Ritengo che non abbiamo alcun diritto di giudicare le storie e le situazioni di chicchessia; lungi da noi concludere che quelli che stanno insieme sono bravi e quelli che si separano invece no: certi giudizi sono competenza di Dio, l’unico che scruta i cuori, ben aldilà della facciata e delle apparenze. Anzi, a chi sperimenta situazioni di divisione, soprattutto se intrise di sofferenza, proprio in nome di Dio occorre testimoniare comprensione e misericordia. Il che, tuttavia, non esime dal riconoscere che la durezza dei cuori, cioè l’immaturità nell’amore, è ancora molto diffusa tra noi e contagia in maniera pesante la nostra cultura. Siamo ancora lontani dal vedere le cose, le situazioni, le persone, con lo sguardo obiettivo di Dio: sguardo che vede chiaro, non distorto; sguardo limpido, non malizioso o interessato, o addirittura cattivo.

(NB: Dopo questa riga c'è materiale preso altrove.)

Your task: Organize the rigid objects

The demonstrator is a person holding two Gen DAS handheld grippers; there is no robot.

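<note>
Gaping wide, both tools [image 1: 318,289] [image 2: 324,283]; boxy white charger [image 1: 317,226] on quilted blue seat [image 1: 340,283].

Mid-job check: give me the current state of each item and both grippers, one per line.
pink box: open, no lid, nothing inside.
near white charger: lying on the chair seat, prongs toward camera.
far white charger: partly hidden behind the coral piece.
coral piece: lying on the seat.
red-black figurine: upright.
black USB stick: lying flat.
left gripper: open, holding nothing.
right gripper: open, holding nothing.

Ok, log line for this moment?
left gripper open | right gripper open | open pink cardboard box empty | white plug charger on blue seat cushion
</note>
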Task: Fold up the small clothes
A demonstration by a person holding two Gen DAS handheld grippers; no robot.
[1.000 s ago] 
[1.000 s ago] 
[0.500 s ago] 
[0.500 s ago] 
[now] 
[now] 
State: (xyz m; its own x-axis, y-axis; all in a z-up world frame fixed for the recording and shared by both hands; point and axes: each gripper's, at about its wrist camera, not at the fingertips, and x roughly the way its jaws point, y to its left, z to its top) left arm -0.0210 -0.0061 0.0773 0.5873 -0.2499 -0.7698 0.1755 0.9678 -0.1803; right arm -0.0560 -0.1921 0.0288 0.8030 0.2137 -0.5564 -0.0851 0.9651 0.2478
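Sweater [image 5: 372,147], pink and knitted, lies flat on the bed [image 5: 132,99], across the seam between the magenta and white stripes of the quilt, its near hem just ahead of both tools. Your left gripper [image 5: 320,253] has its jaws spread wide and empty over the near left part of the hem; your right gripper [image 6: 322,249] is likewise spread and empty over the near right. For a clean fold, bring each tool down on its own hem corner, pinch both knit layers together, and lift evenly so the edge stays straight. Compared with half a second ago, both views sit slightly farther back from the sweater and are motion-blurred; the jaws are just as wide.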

Siamo ancora lontani, probabilmente, dallo sguardo di quei bambini che nel vangelo di questa domenica Gesù indica a modello, affermando: “A chi è come questi bambini appartiene il Regno dei cieli”. Quel Regno nel quale l’uomo accoglie la sua donna come dono e la donna fa altrettanto con il suo uomo. Quel Regno nel quale l’uomo e la donna stanno insieme non solo né anzitutto per la loro buona volontà, ma perché sanno di essere dono di Dio l’uno per l’altro, e sua immagine. Lo sanno, senza darsi delle arie per questo, ma anche senza mai dimenticarlo.

Alle porte di quell’autorevole consesso di vescovi che dovrà riflettere e trarre conclusioni a questo riguardo, probabilmente la cosa più saggia da fare è domandare a Dio che ci dia lo sguardo di quei bambini e ci guarisca da quella durezza di cuore che è il vero ostacolo alla nostra possibile felicità.